Parse the data using H2O and convert them to Spark Frame

import org.apache.spark.SparkFiles
spark.sparkContext.addFile("https://raw.githubusercontent.com/h2oai/sparkling-water/master/examples/smalldata/craigslistJobTitles.csv")
val sparkDF = spark.read.option("header", "true").option("inferSchema", "true").csv(SparkFiles.get("craigslistJobTitles.csv"))
val Array(trainingDF, testingDF) = sparkDF.randomSplit(Array(0.8, 0.2))

Create the pipeline with the H2O Word2Vec. You can configure all the available Word2Vec arguments using provided setters.

import ai.h2o.sparkling.ml.algos.H2OGBM
import ai.h2o.sparkling.ml.features.H2OWord2Vec
import org.apache.spark.ml.Pipeline
import org.apache.spark.ml.feature.{RegexTokenizer, StopWordsRemover}

val tokenizer = new RegexTokenizer()
  .setInputCol("jobtitle")
  .setMinTokenLength(2)

val stopWordsRemover = new StopWordsRemover()
  .setInputCol(tokenizer.getOutputCol)

val w2v = new H2OWord2Vec()
  .setSentSampleRate(0)
  .setEpochs(10)
  .setInputCol(stopWordsRemover.getOutputCol)

val gbm = new H2OGBM()
  .setLabelCol("category")
  .setFeaturesCols(w2v.getOutputCol)

val pipeline = new Pipeline().setStages(Array(tokenizer, stopWordsRemover, w2v, gbm))

Train the pipeline:

val model = pipeline.fit(trainingDF)

Run Predictions

model.transform(testingDF).show(false)

Python

First, let’s start PySparkling Shell as

./bin/pysparkling

Start H2O cluster inside the Spark environment

from pysparkling import *
hc = H2OContext.getOrCreate()

Parse the data using H2O and convert them to Spark Frame

import h2o
frame = h2o.import_file("https://raw.githubusercontent.com/h2oai/sparkling-water/master/examples/smalldata/craigslistJobTitles.csv")
sparkDF = hc.asSparkFrame(frame.set_names(['category', 'jobtitle']))
[trainingDF, testingDF] = sparkDF.randomSplit([0.8, 0.2])

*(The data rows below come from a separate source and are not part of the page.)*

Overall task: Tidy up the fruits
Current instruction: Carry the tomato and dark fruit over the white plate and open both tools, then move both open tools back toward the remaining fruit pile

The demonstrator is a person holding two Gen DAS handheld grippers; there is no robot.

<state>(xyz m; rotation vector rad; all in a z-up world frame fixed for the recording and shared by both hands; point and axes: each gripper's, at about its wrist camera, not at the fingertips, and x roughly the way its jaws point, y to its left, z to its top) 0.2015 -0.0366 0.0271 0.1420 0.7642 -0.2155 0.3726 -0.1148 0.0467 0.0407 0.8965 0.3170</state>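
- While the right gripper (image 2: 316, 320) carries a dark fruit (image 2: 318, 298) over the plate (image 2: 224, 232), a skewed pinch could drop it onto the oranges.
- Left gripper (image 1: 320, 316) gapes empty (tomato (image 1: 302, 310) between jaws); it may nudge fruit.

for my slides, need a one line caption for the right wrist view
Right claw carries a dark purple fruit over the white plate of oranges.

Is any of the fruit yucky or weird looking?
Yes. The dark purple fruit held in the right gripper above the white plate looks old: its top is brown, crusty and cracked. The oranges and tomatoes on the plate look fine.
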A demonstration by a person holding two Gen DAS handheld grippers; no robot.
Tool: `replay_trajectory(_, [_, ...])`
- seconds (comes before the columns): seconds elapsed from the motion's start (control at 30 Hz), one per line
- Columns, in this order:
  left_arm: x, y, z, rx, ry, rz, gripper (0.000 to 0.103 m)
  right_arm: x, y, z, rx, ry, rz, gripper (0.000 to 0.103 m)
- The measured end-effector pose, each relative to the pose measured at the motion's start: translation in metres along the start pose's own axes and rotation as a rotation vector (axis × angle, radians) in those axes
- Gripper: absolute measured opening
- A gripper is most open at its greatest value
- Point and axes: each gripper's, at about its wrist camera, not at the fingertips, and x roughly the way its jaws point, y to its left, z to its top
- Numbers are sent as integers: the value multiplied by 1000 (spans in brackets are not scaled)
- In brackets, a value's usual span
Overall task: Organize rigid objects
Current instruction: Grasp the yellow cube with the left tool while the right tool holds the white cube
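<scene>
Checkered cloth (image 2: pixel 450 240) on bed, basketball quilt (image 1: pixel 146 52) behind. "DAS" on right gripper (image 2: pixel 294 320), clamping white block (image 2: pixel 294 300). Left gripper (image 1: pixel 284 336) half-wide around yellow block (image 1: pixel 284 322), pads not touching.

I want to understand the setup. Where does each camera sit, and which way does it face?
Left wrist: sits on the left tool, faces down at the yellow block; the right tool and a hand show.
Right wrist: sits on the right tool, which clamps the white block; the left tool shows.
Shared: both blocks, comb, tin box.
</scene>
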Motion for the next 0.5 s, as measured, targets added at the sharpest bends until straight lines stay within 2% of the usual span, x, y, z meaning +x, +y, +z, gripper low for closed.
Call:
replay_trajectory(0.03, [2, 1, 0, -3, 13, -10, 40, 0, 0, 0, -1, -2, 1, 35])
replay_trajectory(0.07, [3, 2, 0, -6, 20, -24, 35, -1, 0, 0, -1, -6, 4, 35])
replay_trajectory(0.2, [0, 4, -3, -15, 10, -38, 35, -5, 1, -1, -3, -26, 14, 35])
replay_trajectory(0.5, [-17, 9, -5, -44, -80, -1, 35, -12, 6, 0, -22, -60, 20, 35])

Create the pipeline with the Word2Vec. You can configure all the available Word2Vec arguments using provided setters.

from pysparkling.ml import H2OGBM, H2OWord2Vec
from pyspark.ml import Pipeline
from pyspark.ml.feature import RegexTokenizer, StopWordsRemover

tokenizer = RegexTokenizer(inputCol="jobtitle", minTokenLength=2)
stopWordsRemover = StopWordsRemover(inputCol=tokenizer.getOutputCol())
w2v = H2OWord2Vec(sentSampleRate=0, epochs=10, inputCol=stopWordsRemover.getOutputCol())
gbm = H2OGBM(labelCol="category", featuresCols=[w2v.getOutputCol()])

pipeline = Pipeline(stages=[tokenizer, stopWordsRemover, w2v, gbm])

Train the pipeline:

model = pipeline.fit(trainingDF)

Run Predictions

model.transform(testingDF).show(truncate = False)